In a more narrative editorial about DORA published in eLife, the wedge politics of DORA and the reliance on personal stories both become more clearly evident:
Anecdotally, we as scientists and editors hear time and again from junior and senior colleagues alike that publication in high-impact-factor journals is essential for career advancement. However, deans and heads of departments send out a different message, saying that letters of recommendation hold more sway than impact factors in promotion and tenure decisions.
Another way of saying this is that you need both publication in high-impact journals and letters of recommendation for career advancement.
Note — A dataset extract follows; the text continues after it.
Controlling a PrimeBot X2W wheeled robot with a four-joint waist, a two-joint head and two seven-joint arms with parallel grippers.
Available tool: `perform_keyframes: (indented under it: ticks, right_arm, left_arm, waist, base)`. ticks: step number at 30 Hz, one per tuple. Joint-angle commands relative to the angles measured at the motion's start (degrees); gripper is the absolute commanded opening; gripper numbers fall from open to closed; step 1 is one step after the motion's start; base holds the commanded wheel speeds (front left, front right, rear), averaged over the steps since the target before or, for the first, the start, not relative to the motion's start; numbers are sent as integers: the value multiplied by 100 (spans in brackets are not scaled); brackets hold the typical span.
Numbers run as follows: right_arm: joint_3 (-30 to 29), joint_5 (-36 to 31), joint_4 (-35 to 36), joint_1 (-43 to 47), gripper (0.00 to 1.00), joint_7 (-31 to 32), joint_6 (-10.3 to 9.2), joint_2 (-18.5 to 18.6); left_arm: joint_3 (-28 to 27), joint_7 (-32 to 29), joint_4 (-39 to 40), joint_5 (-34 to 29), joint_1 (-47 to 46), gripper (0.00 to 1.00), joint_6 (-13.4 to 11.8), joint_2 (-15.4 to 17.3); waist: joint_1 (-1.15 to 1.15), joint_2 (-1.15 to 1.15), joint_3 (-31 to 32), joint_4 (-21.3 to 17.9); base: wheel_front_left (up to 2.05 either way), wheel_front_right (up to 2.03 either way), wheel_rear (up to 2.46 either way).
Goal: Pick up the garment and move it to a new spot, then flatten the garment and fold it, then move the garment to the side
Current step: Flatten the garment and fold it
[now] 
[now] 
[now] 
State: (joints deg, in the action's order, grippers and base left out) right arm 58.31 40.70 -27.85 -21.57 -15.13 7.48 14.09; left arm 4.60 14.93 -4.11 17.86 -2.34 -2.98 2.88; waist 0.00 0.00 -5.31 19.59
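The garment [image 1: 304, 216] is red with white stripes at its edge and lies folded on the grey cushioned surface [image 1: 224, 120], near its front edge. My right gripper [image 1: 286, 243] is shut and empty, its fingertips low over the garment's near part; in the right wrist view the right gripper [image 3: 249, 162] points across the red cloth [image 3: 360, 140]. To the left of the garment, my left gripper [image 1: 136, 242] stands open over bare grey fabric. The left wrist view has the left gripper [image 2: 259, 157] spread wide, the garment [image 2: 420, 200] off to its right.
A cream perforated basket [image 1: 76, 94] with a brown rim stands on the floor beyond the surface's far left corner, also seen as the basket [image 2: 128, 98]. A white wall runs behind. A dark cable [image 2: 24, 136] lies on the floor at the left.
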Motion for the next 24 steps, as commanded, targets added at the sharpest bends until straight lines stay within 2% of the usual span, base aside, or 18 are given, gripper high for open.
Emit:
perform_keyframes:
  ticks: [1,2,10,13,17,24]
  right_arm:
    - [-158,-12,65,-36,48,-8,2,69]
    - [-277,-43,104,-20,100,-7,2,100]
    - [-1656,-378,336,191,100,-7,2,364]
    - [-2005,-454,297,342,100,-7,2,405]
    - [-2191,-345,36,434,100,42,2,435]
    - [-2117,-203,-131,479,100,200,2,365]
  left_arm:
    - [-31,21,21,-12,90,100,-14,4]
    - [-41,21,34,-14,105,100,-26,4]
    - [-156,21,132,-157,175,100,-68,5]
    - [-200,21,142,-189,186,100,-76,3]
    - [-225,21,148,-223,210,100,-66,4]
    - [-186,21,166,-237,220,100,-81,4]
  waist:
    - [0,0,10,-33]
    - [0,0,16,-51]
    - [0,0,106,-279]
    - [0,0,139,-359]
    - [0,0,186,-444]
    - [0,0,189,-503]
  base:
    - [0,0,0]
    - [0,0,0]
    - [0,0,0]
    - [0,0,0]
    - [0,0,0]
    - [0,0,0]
Since that’s not an inflammatory statement but common sense, but controversy is a prerequisite, the situation is cast as an either-or choice — you have to drop one to have the other, a clearly false premise.
Another anecdote comes next:
. . . researchers on the sub-panels assessing the quality of research in higher education institutions in the UK as part of the Research Excellence Framework (REF) have been told: ‘No sub-panel will make any use of journal impact factors, rankings, lists or the perceived standing of publishers in assessing the quality of research outputs’. However, there is evidence that some universities are making use of journal impact factors when selecting the papers that will included in their submission to the REF.
Again, the prohibition is against the sub-panel’s use of impact factors. But if a university is trying to submit a tight, powerful application, and if the impact factor provides a reliable path for this activity, the complaint isn’t clear to me at all. If I’m whittling down a list, I’m going to use some tools to whack away the underbrush, including impact factor, authorship factors, recency, and so forth. Conflating this activity with the activity of a sub-panel isn’t fair, but doing so highlights the group’s singular focus on the impact factor.
Alternatives are mentioned in many editorials, and of course various alt-metrics groups have signed onto DORA. Yet, alt-metrics still provide metrics, and any metric is going to be susceptible to manipulation and perceived misuse. In addition, the transparency demanded by DORA would likely be challenging for alt-metrics providers, who have their own “secret sauce” approach or unclear standards in many cases.
To me, the authors of the DORA declaration have not done sufficient legwork to see exactly how the impact factor is being used by tenure committees, have not given sufficient thought to their goals, have offered mixed messages about how to improve the situation, have thrown journals into an issue that could be dealt with separately, and have allowed some petty resentments to mix into what could be a more vaunted approach to improving academic assessments.
That’s too bad, because the best point of the declaration — that academics should be evaluated using a variety of inputs and mostly on their potential and fit — risks being lost in what is being interpreted broadly as an attack on the impact factor. And if academia thinks the problem is not their own practices and cultural attitudes, they could miss the point of the DORA declaration entirely.